WRITING this column on a regular basis is proving to be ever more challenging as time goes on. So many things have been happening recently that it’s hard to know exactly where to start.
I could write about the sad loss of another friend and brave campaigner to kidney cancer. I could mention an interesting workshop I attended last week about patient involvement in cancer research, of progress with our support group, or of fundraising for a local cancer charity.
However, top of the list, in view of the urgency, is the story about Tony Almond. He lives in Brackley, has liver cancer and has been told that he only has a few weeks to live.
He is trying to get Northamptonshire Primary Care Trust to fund the drug Sorafenib, the only treatment that may give him extra time with his family.
The support from people has been overwhelming, with many offers of financial support to help Tony buy his drug.
I have no doubt he has been truly touched by this outpouring of emotion just as we were when we went to demonstrate at the National Institute for Health and Clinical Excellence’s headquarters in London for Sunitinib last year.

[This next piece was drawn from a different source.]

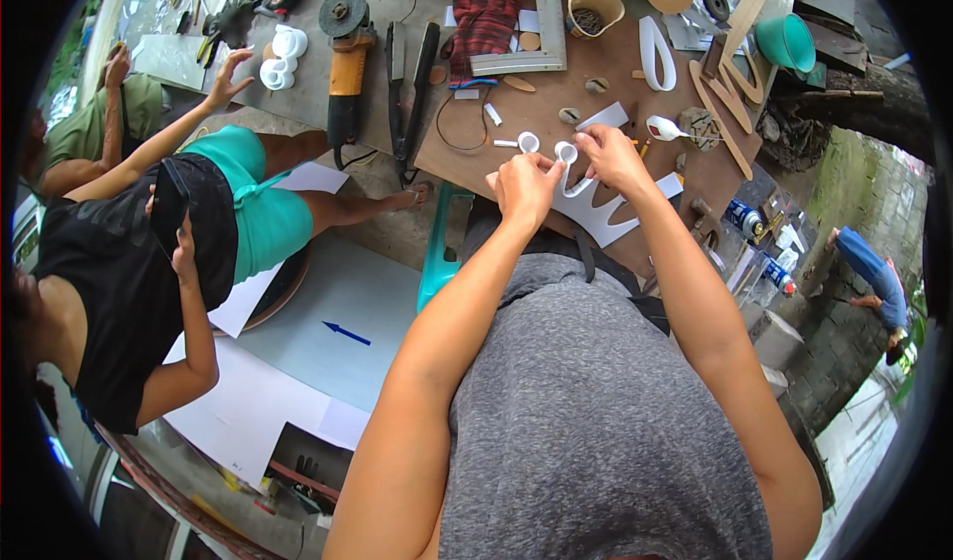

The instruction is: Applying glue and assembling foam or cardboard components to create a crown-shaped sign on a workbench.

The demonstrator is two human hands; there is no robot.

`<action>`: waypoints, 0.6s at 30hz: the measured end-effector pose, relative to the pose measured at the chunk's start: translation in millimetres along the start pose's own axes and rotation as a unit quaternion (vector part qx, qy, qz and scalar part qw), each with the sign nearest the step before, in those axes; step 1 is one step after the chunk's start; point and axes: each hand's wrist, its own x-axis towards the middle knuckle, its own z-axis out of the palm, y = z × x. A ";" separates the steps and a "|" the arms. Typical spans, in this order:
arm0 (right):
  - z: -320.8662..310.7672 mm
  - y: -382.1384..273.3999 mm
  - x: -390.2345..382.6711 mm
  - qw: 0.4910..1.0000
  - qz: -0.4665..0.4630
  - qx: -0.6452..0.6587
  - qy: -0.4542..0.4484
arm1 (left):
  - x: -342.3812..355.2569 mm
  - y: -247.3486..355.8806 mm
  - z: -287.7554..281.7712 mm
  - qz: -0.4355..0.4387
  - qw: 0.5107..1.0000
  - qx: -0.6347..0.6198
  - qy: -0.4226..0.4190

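Observation:
At the front of the brown work board (pixel 467 153), my left hand (pixel 526 183) pinches a curved white piece (pixel 568 185) that hangs below a small white ring (pixel 566 151). My right hand (pixel 611 158) has thumb and finger closed at the right side of that ring, on the same piece. A second white ring (pixel 528 142) lies just left of it. Under my hands is a white sheet with curved cut-outs (pixel 606 222). A white rectangle (pixel 603 117) lies behind my right hand, and a white bottle with a nozzle (pixel 663 127) lies to its right.
An angle grinder (pixel 346 78), black bar tools (pixel 417 93), red gloves (pixel 481 34), a metal square (pixel 546 54) and wooden cut-outs (pixel 725 103) surround the work. A co-worker (pixel 119 262) holding a phone is at my left, another person (pixel 99 133) behind. Someone (pixel 869 282) stands at the right.

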 end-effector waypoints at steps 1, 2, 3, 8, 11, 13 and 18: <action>0.0 1.9 0.7 1.000 0.000 -0.002 -0.003 | -0.3 0.0 0.2 0.005 1.000 -0.002 0.003; -0.6 1.1 0.7 1.000 0.004 0.010 -0.002 | 0.2 -0.1 0.3 0.004 1.000 -0.004 0.001; -1.5 0.4 0.7 1.000 0.009 0.022 -0.002 | -0.3 -0.7 0.3 0.001 1.000 -0.006 0.003; -5.6 0.5 0.8 0.999 0.021 0.034 -0.016 | -0.5 -2.3 0.3 0.011 1.000 -0.005 0.005; -4.9 3.7 -1.5 0.998 0.033 0.054 0.004 | -0.4 -2.2 0.2 0.012 1.000 -0.007 0.005; -2.2 5.5 -3.9 0.997 0.032 0.073 0.006 | 0.3 -2.6 0.3 0.009 1.000 -0.009 -0.001; -9.7 -2.5 -19.3 0.978 -0.080 -0.028 0.189 | 0.3 -0.9 -0.2 0.015 1.000 0.012 0.004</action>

Nice has yet to complete their assessment process on Sorafenib for liver cancer, and as such there is nothing to stop any PCT from supplying this drug now, a drug which is available in many other European countries.
Northamptonshire PCT says the drug is too expensive and yet according to its finance report of September 30, it is sitting on an “underspend” £1.9m, with a forecast end of year “underspend” of £4.6m!
Also, the East Midlands Strategic Health Authority is forecasting a year-end surplus of £100m.
It is not as if they will be flooded with applications for this drug as this is a treatment for rarer cancer types, which thankfully only affect a small minority of the population.
I am still at a loss to know why we are continually being told that funds are not available. I was also shocked to read recently that PCTs are being urged to join a lobby group known as the Commissioning Support Appraisals Service, to influence the type of treatments endorsed by Nice.
The group is already up and running and is being funded with £300k of taxpayers’ money. The lead for this new agency comes from Birmingham East & North PCT.
So, where do we now stand on access to treatments? It appears that the process will now become even more complicated. We will now have Nice (supposedly independent at a cost to the taxpayer of approximately £70m per year), together with representatives from PCTs to give their views on the impact on the NHS.
It is not surprising that many of us with rarer cancers now feel even more vulnerable in that we are being outgunned by continuing strategies which can only further prevent us from gaining access to drugs available in other countries.
Why are we funding Nice at such a high cost to the taxpayer when it will not be truly independent?
No wonder this country still lags behind the rest of Europe with regard to cancer five-year survival rates.